▸ Exercise prompt: Only the lines from the one containing "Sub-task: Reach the" through the end of the listing belong in the answer, repeated exactly, with no pictures.

▸ Recorded information:
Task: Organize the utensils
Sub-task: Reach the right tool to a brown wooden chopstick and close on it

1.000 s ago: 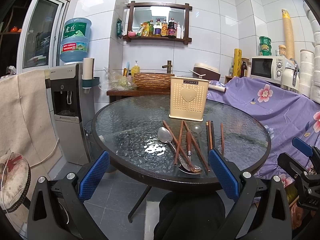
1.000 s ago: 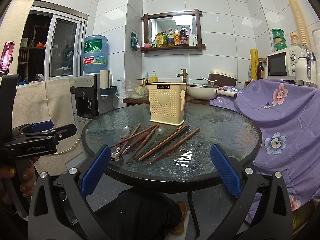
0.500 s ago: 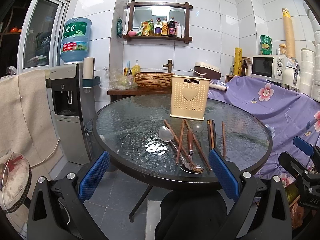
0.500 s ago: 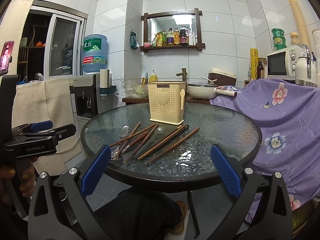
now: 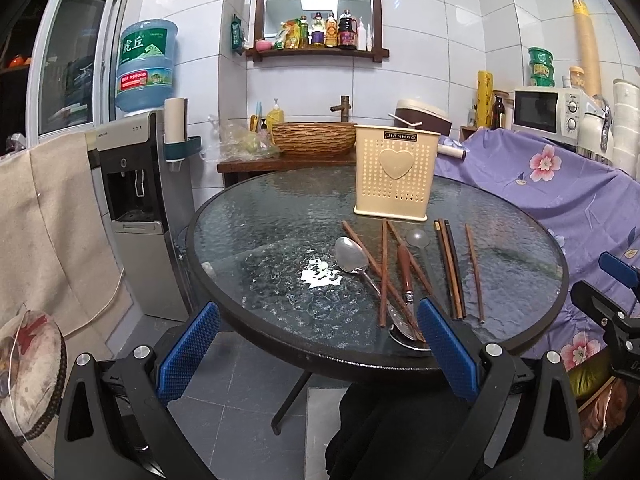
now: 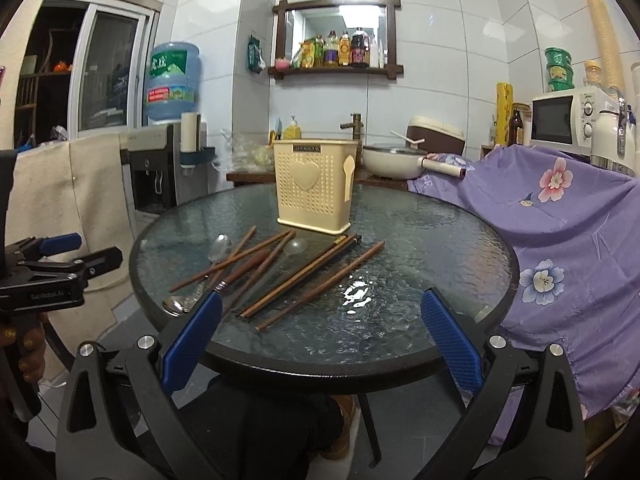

▸ Worked solution:
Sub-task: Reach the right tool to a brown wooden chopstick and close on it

1.000 s ago: 
1.000 s ago: 
0.500 s ago: 
0.500 s ago: 
now: 
now: 

With this, the exercise is complete.